Cependant, le défi majeur, pour réaliser des applications technologiques de grande envergure, reste l’emploi de l’énorme masse des résidus cellulosiques renouvelée chaque année, en tant que source potentielle de glucose bioconvertible par l’industrie fermentaire en solvants, carburants (éthanol, butanol) et autres matières de base. Depuis la crise de l’énergie, deux produits de l’agriculture ont été mis en compétition : l’amidon de grain et la lignocellulose (« La dégradation de la cellulose par les micro-organismes », P. Béguin, J.-P. Aubert, CNRS, revue Annales de l’Institut Pasteur, 1992). Il faut bien avouer que si l’amidon coûte plus cher à obtenir que les résidus cellulosiques, omniprésents sur terre et de valeur quasi négative, il demeure aussi plus facile à hydrolyser que la cellulose, de sorte qu’au niveau faisabilité et prix de revient de l’éthanol final, l’amidon est actuellement en tête de l’ingénierie agro-alimentaire. Ainsi une société comme Roquette, qui transforme en glucose les produits de l’amidon à des fins industrielles, est aujourd’hui en pleine expansion et les grands groupes sucriers du type Beghin-Say, Ferruzzi, investissent copieusement dans la recherche de nouveaux débouchés (« Glucides : le possible et le désirable », G. Goma, P. Blanc, INSA Toulouse, revue Biofutur, juin 1992).
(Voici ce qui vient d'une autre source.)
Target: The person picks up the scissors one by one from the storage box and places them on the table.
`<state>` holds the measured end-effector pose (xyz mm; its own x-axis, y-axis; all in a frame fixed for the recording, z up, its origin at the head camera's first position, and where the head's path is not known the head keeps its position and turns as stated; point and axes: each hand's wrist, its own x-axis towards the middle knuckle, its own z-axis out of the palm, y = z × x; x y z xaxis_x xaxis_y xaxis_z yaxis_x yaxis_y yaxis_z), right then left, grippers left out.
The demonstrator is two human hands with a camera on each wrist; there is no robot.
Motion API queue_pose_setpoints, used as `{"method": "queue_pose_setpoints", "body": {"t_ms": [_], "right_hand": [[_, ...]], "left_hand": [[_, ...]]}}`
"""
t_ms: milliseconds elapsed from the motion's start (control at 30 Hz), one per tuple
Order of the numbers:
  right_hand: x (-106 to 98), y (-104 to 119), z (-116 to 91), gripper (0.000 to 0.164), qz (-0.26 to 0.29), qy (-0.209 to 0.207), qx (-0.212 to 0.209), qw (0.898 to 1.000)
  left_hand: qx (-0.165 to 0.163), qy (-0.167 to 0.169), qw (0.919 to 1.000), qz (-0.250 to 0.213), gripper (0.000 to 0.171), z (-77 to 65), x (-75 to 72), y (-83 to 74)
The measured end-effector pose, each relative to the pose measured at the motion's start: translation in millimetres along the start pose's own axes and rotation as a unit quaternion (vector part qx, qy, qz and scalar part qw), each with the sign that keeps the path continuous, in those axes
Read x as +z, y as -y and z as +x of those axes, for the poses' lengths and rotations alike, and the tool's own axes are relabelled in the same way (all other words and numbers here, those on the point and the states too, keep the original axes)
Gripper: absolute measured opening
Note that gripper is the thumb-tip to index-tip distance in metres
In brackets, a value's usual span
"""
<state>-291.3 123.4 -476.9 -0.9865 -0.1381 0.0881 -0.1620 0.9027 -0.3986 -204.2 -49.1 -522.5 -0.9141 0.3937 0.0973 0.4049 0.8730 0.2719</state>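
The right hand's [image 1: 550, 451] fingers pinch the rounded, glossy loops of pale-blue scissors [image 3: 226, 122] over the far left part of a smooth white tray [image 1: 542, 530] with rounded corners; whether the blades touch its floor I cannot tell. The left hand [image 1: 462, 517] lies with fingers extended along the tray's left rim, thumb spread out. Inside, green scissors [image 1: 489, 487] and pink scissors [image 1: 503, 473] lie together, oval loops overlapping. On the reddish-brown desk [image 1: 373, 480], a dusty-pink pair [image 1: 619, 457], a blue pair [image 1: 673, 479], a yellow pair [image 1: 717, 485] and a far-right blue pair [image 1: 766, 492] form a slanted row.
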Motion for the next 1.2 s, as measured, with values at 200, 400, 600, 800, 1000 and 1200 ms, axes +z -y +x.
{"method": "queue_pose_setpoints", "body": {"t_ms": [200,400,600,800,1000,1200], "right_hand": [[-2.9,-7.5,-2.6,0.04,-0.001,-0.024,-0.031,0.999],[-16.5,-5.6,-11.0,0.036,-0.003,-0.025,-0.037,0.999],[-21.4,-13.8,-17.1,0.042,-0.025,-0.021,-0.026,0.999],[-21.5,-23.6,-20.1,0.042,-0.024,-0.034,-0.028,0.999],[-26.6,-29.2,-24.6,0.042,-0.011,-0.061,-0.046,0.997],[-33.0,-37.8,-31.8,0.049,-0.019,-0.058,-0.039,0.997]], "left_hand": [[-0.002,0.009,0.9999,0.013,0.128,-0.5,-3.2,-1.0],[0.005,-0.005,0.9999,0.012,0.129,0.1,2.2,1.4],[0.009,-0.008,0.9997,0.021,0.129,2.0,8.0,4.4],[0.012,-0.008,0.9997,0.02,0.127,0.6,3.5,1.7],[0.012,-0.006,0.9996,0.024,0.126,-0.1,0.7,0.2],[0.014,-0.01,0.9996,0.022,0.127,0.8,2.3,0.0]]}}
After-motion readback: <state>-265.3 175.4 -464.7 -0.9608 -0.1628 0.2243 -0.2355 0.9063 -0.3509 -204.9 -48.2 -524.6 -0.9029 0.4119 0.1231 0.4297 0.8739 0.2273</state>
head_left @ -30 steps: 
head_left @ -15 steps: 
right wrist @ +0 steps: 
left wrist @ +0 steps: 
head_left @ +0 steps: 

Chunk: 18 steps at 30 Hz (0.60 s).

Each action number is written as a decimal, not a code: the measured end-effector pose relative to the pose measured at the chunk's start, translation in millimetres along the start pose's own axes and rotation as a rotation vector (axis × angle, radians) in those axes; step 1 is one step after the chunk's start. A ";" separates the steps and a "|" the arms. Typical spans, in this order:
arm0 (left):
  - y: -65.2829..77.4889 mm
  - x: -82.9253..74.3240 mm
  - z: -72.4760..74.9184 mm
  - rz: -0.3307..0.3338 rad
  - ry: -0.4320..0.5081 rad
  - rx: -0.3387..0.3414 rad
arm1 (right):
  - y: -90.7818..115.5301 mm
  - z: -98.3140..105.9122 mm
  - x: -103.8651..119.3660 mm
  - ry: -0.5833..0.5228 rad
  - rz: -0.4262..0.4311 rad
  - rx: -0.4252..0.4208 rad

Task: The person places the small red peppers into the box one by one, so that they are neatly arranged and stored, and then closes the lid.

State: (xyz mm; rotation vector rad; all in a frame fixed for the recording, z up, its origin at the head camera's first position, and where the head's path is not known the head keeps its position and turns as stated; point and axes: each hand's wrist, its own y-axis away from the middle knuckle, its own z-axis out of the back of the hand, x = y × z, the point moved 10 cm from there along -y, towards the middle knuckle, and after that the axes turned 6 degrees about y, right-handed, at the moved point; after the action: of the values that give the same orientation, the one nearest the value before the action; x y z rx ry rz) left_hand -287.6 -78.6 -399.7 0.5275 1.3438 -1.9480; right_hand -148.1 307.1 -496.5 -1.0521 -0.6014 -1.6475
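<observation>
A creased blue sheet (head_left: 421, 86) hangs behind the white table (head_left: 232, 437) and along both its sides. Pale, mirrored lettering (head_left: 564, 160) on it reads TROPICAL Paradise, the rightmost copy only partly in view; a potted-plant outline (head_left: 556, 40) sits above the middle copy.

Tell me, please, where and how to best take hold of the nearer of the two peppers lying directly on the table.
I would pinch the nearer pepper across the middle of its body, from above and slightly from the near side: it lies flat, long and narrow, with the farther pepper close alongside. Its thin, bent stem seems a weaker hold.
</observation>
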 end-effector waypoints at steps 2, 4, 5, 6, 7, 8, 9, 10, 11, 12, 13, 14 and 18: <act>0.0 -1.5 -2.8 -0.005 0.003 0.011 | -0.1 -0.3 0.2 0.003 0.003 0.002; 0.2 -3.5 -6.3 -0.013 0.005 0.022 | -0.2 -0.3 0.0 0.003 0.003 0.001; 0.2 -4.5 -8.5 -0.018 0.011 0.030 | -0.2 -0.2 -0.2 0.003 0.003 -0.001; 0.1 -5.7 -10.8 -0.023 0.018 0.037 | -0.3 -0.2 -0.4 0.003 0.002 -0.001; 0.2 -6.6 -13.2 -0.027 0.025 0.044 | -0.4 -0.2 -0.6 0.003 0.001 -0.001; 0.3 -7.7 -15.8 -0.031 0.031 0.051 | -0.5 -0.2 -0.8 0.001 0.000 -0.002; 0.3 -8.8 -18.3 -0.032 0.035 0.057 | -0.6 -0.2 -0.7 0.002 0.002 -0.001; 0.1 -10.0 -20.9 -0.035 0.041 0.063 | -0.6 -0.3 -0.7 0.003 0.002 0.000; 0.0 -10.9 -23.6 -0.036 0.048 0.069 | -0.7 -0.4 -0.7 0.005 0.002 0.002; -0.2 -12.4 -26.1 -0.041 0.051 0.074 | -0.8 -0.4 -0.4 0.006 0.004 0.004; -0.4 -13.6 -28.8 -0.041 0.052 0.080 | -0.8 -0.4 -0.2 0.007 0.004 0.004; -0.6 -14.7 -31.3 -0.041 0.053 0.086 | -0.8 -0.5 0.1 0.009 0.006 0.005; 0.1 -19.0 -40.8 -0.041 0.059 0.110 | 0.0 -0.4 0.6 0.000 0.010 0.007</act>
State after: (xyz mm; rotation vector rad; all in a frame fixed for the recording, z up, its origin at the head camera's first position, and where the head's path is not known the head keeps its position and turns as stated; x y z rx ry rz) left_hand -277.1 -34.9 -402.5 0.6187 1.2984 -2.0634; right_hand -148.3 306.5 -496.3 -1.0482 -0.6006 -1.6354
Mais comment évaluer leur développement à court et moyen termes ? Tous ces marchés de produits de masse à faible valeur ajoutée et à forte concurrence intersectorielle (biotechnologies versus carbo-pétrochimie) et intrasectorielle (amidon versus cellulose), restent très dépendants des options politiques et des fluctuations économiques mondiales. Malgré cette précarité, on accorde de plus en plus d’importance sur le marché au besoin de biocompatibilité, en alléguant cette continuité qui existe entre molécules de produits agricoles et molécules de notre organisme humain (D. Devienne, Conseil Économique et Social, novembre 1986). Ce souci de biocompatibilité, qui apparaît chaque jour plus nécessaire en cosmétologie, pharmacie et matériaux composites, pourrait aussi s’imposer dans l’industrie des pesticides, des détergents et plastiques biodégradables. Quels qu’en soient leurs coûts comparatifs, les produits carbonés des agro-ressources constitueront le gisement obligé de la chimie non polluante du monde de demain (Pr S. Kochman, Cavisa, salon Bioexpo, juin 1993).